As this dancing contest begins, Fox’s So You Think You Can Dance: The Next Generation (8/7c) signs off this misbegotten experiment. If the show returns, let’s hope it goes back to its original formula.

The Secret Agent (New episodes streaming Monday through Wednesday, Acorn TV): A bleakly affecting three-part adaptation of Joseph Conrad’s famed thriller (also the basis for Hitchcock’s 1936 Sabotage, if you’re feeling some déjà vu) stars Toby Jones as doughy Anton Verloc, a seedy shop owner who doubles as a most unlikely spy working for the Russians in 1880s London. Tasked to give the government “a jolly good scare” by his cynical handler, Verloc tends to his explosive assignment with trepidation and self-pity, leading to heartrending tragedy. As his suspicious wife Winnie, Vicky McClure has an almost silent-film eloquence, and there’s also strong supporting work from Charlie Hamblett as Winnie’s childlike brother, Ian Hart as an egotistical anarchist and Stephen Graham as the Scotland Yard inspector who fears the worst,

Harry (Syndicated, check local listings): The best thing about the final seasons of American Idol, versatile musician-actor Harry Connick Jr. tries his hand at a daily talk show, leavening the formula with humor and music. His first guest is Sandra Bullock, with lots of star cameos by famous well-wishers who are clearly wild about him.

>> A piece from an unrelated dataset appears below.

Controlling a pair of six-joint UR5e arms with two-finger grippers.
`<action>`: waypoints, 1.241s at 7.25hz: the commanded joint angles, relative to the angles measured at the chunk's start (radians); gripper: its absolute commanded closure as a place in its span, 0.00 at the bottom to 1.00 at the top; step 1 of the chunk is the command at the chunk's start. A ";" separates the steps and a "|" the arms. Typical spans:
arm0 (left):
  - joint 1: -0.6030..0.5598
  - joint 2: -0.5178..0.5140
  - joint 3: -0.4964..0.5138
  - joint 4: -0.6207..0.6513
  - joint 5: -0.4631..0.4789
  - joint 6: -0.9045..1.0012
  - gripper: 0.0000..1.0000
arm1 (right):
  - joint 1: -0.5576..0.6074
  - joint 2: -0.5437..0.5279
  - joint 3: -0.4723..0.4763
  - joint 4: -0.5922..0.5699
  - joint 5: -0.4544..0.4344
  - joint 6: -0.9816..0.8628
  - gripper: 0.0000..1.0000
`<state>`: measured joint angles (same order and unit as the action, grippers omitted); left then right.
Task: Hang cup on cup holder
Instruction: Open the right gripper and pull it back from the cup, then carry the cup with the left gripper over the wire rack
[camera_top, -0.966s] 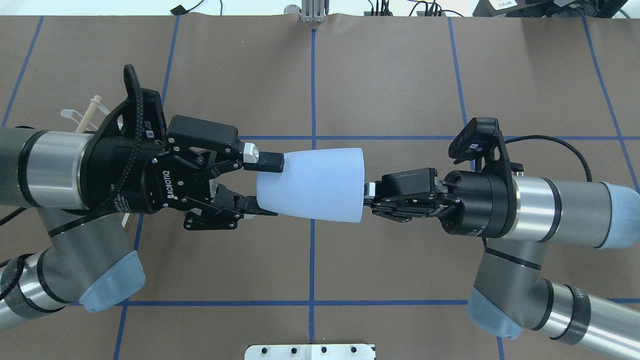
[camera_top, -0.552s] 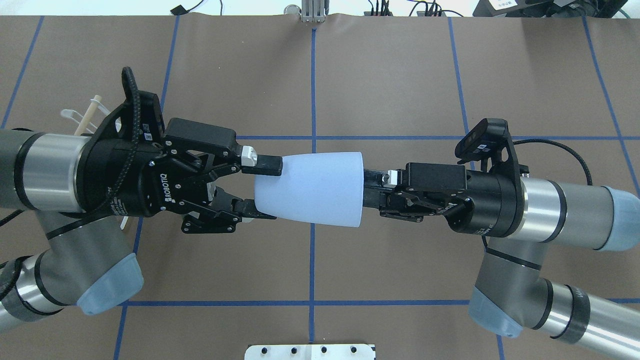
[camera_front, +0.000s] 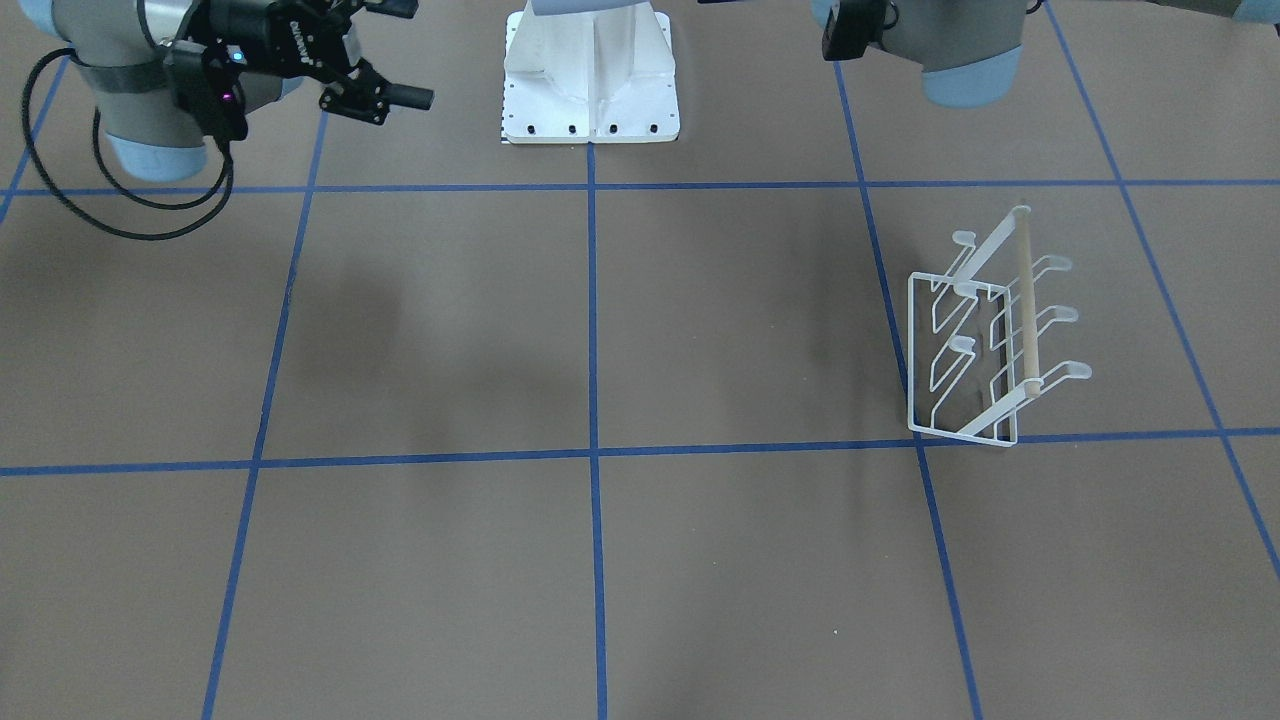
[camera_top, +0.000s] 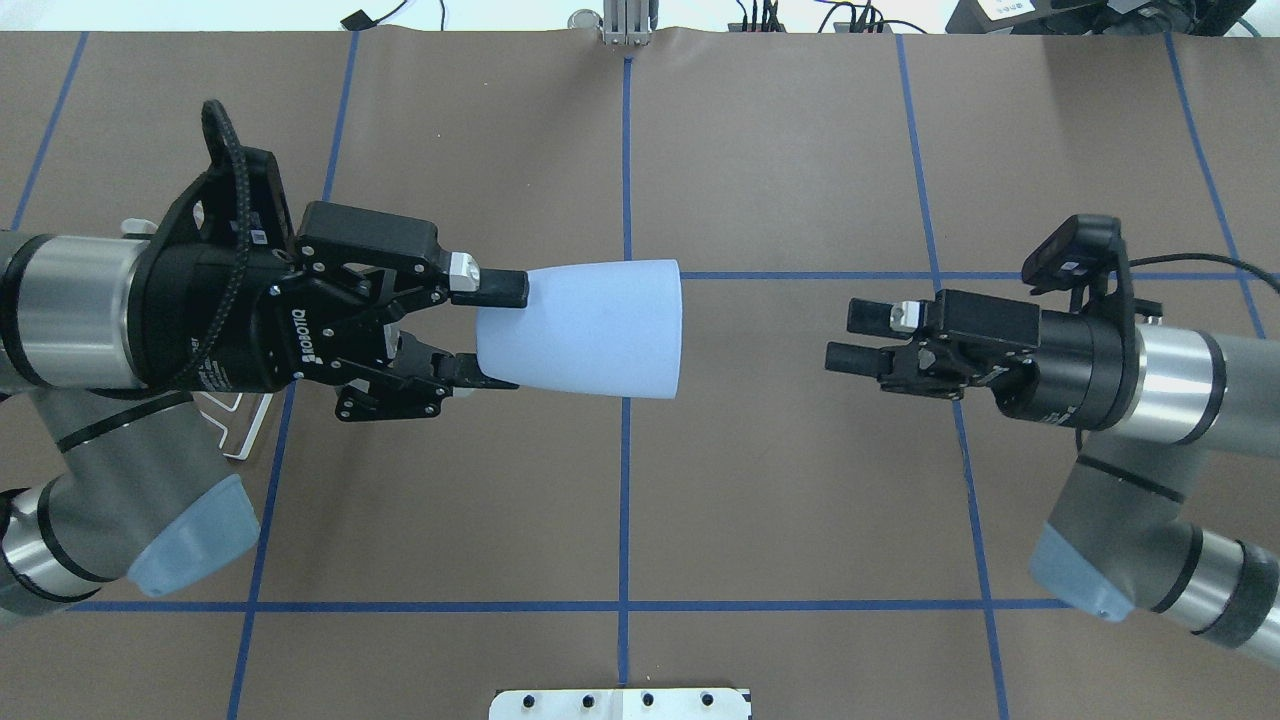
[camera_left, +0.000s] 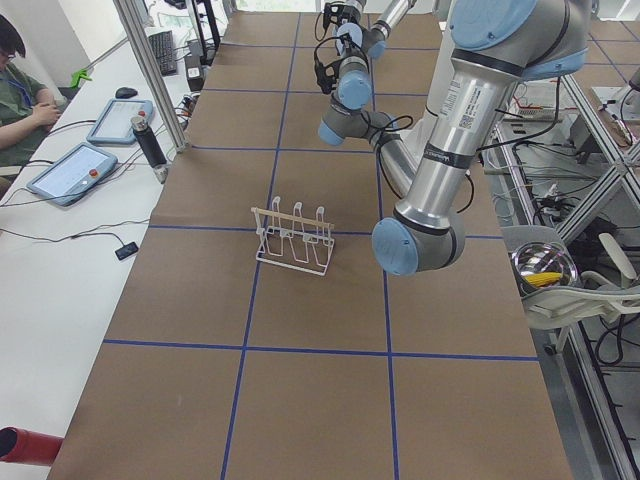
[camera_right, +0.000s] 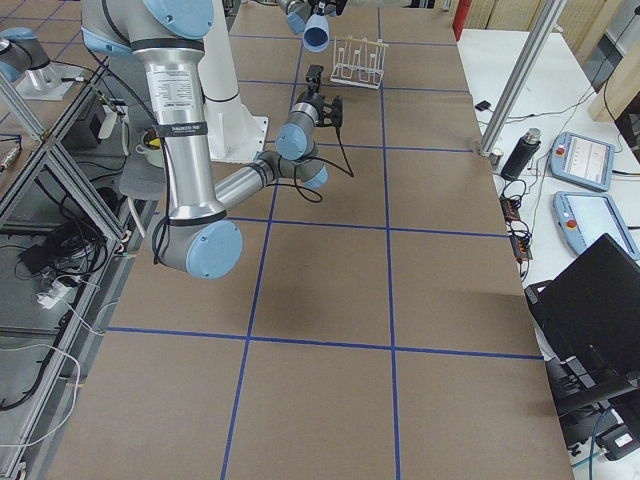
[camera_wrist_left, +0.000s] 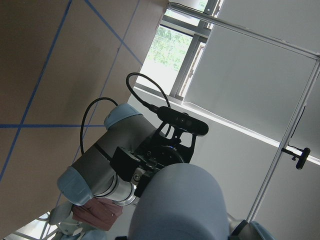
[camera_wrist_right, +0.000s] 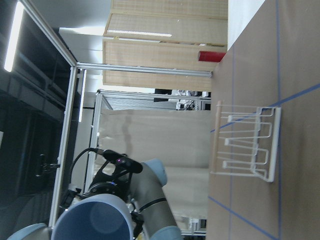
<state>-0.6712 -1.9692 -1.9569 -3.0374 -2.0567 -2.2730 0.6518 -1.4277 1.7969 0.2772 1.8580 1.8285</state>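
The light blue cup (camera_top: 580, 328) lies level in the air, rim towards the right. My left gripper (camera_top: 497, 332) is shut on its narrow base end. The cup also shows in the left wrist view (camera_wrist_left: 180, 205) and in the exterior right view (camera_right: 316, 35). My right gripper (camera_top: 855, 335) is empty, its fingers a little apart, well to the right of the rim. It also shows in the front view (camera_front: 400, 97). The white wire cup holder (camera_front: 985, 340) with its wooden dowel stands on the table under my left arm. It also shows in the right wrist view (camera_wrist_right: 247, 145).
The white pedestal base (camera_front: 590, 80) sits at the table's near edge in the middle. A corner of the rack (camera_top: 235, 425) peeks out below my left wrist. An operator (camera_left: 20, 95) and tablets (camera_left: 75, 172) are at a side desk.
My right gripper let go of the cup's rim, opened a little and drew back to the right. My left gripper moved slightly left and away with the cup.
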 joint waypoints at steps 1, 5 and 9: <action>-0.077 0.033 0.006 0.146 -0.055 0.164 1.00 | 0.232 -0.016 -0.150 -0.079 0.152 -0.189 0.00; -0.226 0.035 -0.010 0.613 -0.168 0.574 1.00 | 0.455 -0.010 -0.183 -0.737 0.226 -0.996 0.00; -0.330 0.033 -0.083 1.203 -0.177 1.133 1.00 | 0.639 0.000 -0.176 -1.331 0.266 -1.680 0.00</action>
<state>-0.9790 -1.9357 -2.0091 -2.0399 -2.2392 -1.3399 1.2344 -1.4293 1.6191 -0.8726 2.1179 0.3457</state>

Inside Monday TV: Steven Spielberg presents one of Hollywood’s most honored film composers, and his frequent partner in setting a tone, with one of the industry’s top prizes in AFI Life Achievement Award: A Tribute to John Williams (8/7c, TCM), followed by one of their most iconic masterpieces, 1975’s Jaws (9:15/8:15c), and a replay of AFI’s Master Class: The Art of Collaboration: Steven Spielberg and John Williams (11:30/10:30c). … Another nostalgia alert: ’70s comedy-variety classic The Sonny & Cher Comedy Hour joins getTV’s Monday lineup (8/7c), starting with the 1971 premiere featuring the legendary Jimmy Durante as guest. Those were the days. … The inspirational documentary All the Difference, airing on PBS’s POV (10/9c, check local listings at pbs.org), follows two young African-American men from Chicago’s South Side over five years as they pursue a very specific American dream: the desire to earn a college diploma.